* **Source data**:
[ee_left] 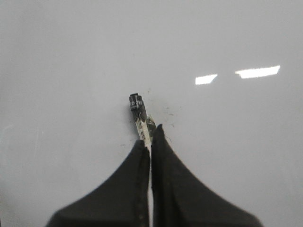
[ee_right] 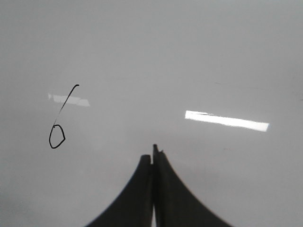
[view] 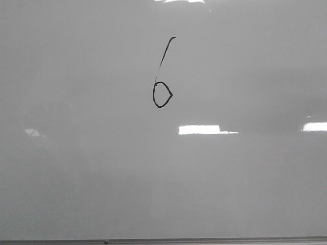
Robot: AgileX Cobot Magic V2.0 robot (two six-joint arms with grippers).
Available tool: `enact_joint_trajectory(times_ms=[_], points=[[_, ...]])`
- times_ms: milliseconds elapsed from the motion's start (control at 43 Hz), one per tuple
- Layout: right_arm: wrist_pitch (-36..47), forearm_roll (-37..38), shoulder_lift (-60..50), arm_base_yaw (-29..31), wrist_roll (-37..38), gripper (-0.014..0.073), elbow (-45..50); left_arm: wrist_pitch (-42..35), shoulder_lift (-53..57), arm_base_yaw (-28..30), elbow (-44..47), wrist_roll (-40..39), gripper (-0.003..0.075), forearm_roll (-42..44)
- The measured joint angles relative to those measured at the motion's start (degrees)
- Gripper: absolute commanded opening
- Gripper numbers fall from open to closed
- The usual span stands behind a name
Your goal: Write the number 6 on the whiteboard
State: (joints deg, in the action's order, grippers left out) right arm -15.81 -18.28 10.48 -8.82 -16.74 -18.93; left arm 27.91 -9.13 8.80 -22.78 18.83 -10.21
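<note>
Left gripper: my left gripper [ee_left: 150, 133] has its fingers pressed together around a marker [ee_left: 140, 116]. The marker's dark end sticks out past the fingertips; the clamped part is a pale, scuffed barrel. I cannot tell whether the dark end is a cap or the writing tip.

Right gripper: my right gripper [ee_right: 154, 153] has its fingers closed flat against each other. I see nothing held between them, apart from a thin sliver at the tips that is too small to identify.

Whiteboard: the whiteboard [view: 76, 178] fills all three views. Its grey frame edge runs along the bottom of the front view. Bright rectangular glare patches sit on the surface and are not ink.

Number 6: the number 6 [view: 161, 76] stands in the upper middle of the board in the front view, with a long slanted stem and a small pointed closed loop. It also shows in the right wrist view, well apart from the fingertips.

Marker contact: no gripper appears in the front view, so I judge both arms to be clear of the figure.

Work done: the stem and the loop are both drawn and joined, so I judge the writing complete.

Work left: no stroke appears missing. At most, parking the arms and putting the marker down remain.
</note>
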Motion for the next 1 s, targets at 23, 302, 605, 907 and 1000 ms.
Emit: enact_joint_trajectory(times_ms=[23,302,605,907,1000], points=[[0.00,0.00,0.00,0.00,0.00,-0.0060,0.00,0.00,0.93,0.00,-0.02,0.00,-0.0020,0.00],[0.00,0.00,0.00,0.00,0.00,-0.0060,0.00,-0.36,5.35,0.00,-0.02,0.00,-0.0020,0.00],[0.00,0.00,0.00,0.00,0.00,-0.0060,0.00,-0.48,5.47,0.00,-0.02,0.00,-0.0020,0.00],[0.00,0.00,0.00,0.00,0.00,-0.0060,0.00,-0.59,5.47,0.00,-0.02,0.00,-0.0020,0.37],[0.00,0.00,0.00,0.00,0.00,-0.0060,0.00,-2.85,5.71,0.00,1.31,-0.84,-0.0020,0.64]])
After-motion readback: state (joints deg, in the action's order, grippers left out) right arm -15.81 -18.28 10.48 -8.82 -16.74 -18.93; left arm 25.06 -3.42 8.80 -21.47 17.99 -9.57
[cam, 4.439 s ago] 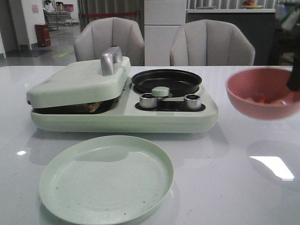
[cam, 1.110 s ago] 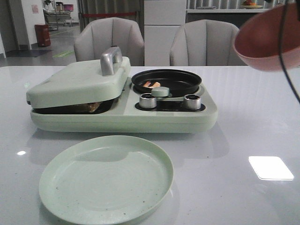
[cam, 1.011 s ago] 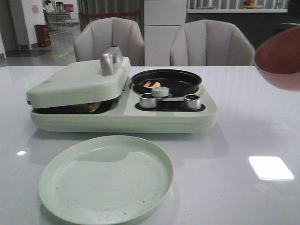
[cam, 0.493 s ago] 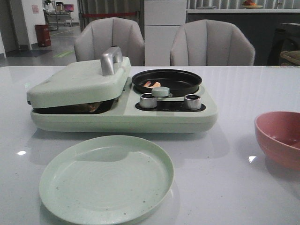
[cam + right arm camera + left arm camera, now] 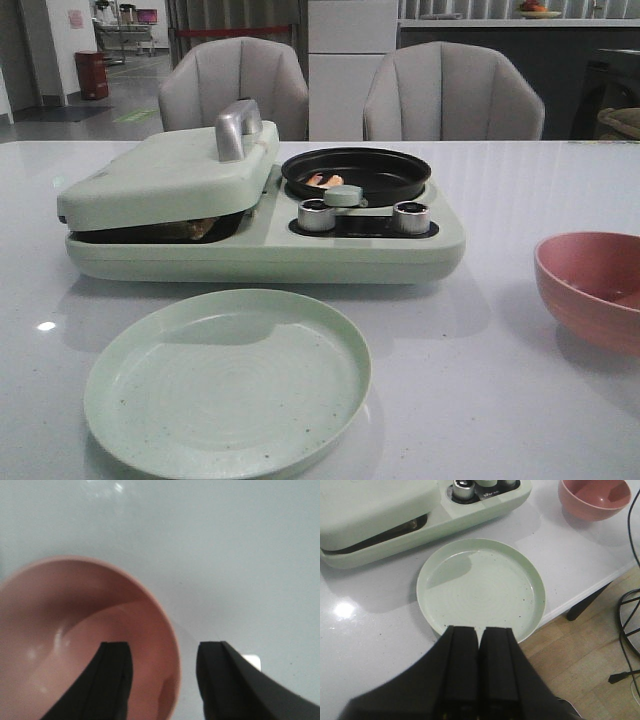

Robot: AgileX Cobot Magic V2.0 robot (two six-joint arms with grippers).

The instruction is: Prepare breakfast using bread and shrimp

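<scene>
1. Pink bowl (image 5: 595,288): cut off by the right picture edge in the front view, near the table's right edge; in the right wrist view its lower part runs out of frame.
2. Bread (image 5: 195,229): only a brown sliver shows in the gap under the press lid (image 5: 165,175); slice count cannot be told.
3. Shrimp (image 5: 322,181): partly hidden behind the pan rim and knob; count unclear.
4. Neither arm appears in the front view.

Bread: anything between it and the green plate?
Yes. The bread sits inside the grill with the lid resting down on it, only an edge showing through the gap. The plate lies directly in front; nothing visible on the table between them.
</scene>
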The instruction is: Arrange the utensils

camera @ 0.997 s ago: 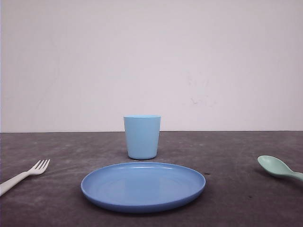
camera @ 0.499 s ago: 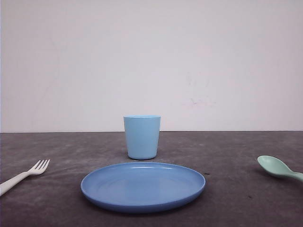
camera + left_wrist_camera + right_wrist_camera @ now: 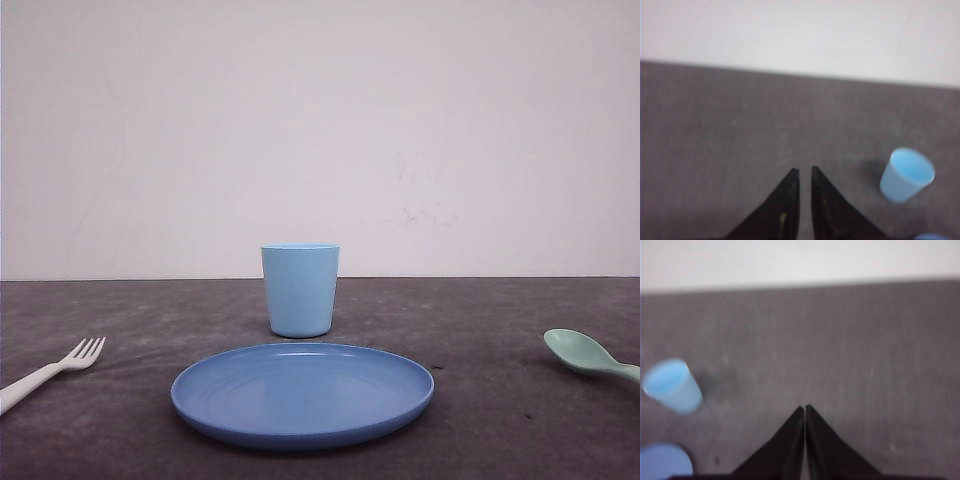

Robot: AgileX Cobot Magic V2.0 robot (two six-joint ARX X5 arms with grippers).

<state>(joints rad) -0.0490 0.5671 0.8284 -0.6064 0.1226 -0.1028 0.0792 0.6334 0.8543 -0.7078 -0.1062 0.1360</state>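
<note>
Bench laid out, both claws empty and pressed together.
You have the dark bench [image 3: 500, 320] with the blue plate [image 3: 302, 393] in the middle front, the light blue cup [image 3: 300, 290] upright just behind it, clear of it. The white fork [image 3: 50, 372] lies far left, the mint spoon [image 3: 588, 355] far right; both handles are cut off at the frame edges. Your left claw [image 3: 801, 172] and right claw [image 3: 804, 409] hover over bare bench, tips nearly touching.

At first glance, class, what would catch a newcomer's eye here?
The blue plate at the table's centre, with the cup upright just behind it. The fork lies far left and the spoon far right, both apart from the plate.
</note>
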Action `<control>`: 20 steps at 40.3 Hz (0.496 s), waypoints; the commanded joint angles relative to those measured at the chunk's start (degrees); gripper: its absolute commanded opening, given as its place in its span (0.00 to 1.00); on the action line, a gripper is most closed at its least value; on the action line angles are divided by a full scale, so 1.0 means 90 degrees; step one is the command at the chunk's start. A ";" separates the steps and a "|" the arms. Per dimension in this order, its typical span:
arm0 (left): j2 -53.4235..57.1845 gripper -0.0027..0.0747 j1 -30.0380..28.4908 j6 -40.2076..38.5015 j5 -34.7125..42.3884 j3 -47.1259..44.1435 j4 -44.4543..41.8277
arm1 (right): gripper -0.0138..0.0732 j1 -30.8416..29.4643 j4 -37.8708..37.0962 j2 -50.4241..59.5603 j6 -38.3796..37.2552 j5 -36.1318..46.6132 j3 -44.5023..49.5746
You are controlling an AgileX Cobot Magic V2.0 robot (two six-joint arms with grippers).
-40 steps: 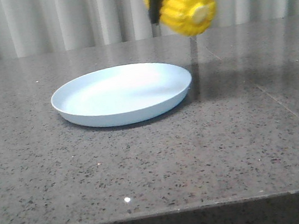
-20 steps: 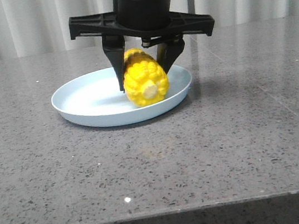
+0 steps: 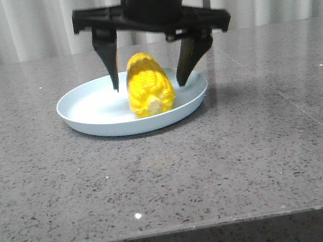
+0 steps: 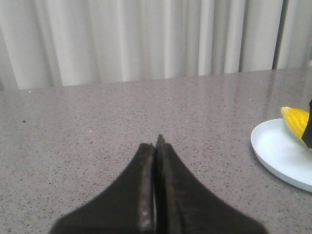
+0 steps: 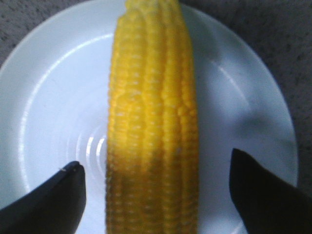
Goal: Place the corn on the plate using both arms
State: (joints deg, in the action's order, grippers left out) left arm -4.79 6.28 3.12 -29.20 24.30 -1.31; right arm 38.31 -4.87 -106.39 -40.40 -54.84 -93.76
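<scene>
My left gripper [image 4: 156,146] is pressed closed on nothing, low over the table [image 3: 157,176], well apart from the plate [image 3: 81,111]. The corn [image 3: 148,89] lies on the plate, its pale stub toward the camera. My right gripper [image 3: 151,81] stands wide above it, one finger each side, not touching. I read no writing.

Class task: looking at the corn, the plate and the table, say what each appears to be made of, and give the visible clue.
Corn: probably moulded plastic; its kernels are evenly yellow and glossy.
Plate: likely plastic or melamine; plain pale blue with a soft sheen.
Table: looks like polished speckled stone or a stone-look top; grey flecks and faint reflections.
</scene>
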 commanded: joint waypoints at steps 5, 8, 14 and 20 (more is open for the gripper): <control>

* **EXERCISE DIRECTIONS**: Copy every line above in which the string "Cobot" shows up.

* **EXERCISE RESULT**:
Robot: AgileX Cobot Magic V2.0 robot (two six-joint arms with grippers).
Robot: AgileX Cobot Magic V2.0 robot (two six-joint arms with grippers).
Robot: AgileX Cobot Magic V2.0 robot (two six-joint ARX X5 arms with grippers).
You are controlling an AgileX Cobot Magic V2.0 robot (two six-joint arms with grippers).

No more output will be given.